> _What you are asked to do_: In this exercise, set down every entry that follows exactly as it appears.

***

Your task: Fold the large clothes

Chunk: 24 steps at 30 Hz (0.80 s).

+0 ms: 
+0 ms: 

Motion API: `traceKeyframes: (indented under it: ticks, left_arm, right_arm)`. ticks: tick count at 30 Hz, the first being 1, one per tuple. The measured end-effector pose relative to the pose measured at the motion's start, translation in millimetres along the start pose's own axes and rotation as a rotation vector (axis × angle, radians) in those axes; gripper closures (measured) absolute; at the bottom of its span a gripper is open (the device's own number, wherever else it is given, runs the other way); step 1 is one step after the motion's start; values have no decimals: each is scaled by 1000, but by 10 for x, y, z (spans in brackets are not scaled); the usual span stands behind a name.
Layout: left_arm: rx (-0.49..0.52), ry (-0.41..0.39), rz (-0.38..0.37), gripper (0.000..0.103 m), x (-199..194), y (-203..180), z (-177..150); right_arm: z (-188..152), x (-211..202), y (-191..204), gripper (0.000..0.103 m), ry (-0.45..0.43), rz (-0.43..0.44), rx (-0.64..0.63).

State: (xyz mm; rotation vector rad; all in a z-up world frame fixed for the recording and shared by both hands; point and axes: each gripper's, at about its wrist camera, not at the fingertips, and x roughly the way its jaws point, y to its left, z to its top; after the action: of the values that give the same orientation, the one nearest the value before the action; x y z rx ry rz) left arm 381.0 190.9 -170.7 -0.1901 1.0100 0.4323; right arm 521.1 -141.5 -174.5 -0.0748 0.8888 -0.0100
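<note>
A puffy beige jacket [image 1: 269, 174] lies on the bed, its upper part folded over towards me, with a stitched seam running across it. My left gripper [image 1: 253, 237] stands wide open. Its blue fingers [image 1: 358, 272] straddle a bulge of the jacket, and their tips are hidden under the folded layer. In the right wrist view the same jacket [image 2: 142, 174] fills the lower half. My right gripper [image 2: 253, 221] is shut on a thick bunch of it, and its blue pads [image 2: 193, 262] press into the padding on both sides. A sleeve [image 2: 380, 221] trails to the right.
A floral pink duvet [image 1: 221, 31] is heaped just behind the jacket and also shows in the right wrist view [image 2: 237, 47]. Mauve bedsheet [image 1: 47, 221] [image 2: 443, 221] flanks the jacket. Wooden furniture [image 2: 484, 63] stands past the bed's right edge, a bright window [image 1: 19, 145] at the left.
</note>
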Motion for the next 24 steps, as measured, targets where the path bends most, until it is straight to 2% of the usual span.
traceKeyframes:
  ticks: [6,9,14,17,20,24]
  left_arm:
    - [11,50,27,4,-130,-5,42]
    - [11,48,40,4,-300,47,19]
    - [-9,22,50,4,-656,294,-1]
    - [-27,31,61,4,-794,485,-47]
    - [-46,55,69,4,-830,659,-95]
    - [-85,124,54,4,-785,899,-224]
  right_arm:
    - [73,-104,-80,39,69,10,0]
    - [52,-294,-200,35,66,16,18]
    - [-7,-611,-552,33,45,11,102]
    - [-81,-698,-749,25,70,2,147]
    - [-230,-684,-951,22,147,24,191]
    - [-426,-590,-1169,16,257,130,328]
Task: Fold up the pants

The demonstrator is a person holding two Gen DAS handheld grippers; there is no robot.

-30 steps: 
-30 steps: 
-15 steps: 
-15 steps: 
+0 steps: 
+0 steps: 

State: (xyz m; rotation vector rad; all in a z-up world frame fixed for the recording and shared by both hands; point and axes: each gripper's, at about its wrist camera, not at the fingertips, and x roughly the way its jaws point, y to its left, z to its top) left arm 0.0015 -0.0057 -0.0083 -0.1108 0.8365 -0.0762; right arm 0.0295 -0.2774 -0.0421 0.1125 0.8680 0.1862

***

> _Result of the exercise_:
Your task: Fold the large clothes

Chunk: 24 steps at 30 Hz (0.80 s).

+0 ms: 
+0 ms: 

Motion API: `traceKeyframes: (indented under it: ticks, left_arm, right_arm)`. ticks: tick count at 30 Hz, the first being 1, one per tuple. The measured end-effector pose relative to the pose measured at the motion's start, translation in millimetres along the start pose's own axes and rotation as a rotation vector (axis × angle, radians) in those axes; gripper closures (measured) absolute; at the bottom of its span a gripper is open (the device's own number, wherever else it is given, runs the other way); step 1 is one step after the motion's start; values have no decimals: each is scaled by 1000, but by 10 for x, y, z (spans in brackets are not scaled); the usual span stands behind a name.
Layout: left_arm: rx (-0.49..0.52), ry (-0.41..0.39), rz (-0.38..0.37), gripper (0.000..0.103 m), x (-199..194), y (-203..180), z (-177..150); right_arm: z (-188..152), x (-211..202), y (-191..204), gripper (0.000..0.103 m), ry (-0.45..0.43), rz (-0.43..0.44), rx (-0.64..0.63).

State: (xyz mm; rotation vector rad; all in a z-up world frame fixed for the recording and shared by both hands; point and axes: each gripper's, at about its wrist camera, not at the fingertips, and x roughly the way its jaws point, y to its left, z to its top; after the action: of the values that give the same orientation, the one nearest the value before the action; x y z rx ry rz) left arm 381.0 190.9 -170.7 -0.1901 1.0100 0.4323; right arm 521.1 -141.5 -174.5 -0.0748 0.8888 -0.0100
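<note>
A puffy beige jacket [image 1: 269, 174] lies on the bed, its upper part folded over towards me, with a stitched seam running across it. My left gripper [image 1: 253, 237] stands wide open. Its blue fingers [image 1: 358, 272] straddle a bulge of the jacket, and their tips are hidden under the folded layer. In the right wrist view the same jacket [image 2: 142, 174] fills the lower half. My right gripper [image 2: 253, 221] is shut on a thick bunch of it, and its blue pads [image 2: 193, 262] press into the padding on both sides. A sleeve [image 2: 380, 221] trails to the right.
A floral pink duvet [image 1: 221, 31] is heaped just behind the jacket and also shows in the right wrist view [image 2: 237, 47]. Mauve bedsheet [image 1: 47, 221] [image 2: 443, 221] flanks the jacket. Wooden furniture [image 2: 484, 63] stands past the bed's right edge, a bright window [image 1: 19, 145] at the left.
</note>
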Motion for the next 24 steps, as measured, targets where the path bends most, until it is straight to 2% of the usual span.
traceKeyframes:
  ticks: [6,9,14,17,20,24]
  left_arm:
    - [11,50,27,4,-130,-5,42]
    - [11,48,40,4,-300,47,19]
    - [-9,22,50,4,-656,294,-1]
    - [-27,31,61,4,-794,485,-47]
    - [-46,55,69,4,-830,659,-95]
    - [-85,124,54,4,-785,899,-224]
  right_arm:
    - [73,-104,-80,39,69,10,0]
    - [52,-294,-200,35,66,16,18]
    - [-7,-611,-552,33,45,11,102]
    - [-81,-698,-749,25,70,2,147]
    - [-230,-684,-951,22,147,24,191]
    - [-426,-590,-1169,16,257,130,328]
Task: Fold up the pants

The demonstrator is a person holding two Gen DAS handheld grippers; there is no robot.

-30 steps: 
-30 steps: 
-15 steps: 
-15 steps: 
+0 steps: 
+0 steps: 

State: (xyz m; rotation vector rad; all in a z-up world frame fixed for the recording and shared by both hands; point and axes: each gripper's, at about its wrist camera, not at the fingertips, and x roughly the way its jaws point, y to its left, z to its top) left arm 0.0015 -0.0057 -0.0083 -0.1108 0.8365 -0.0762; right arm 0.0295 -0.2774 -0.0421 0.1125 0.8680 0.1862

The exercise asks for nothing more.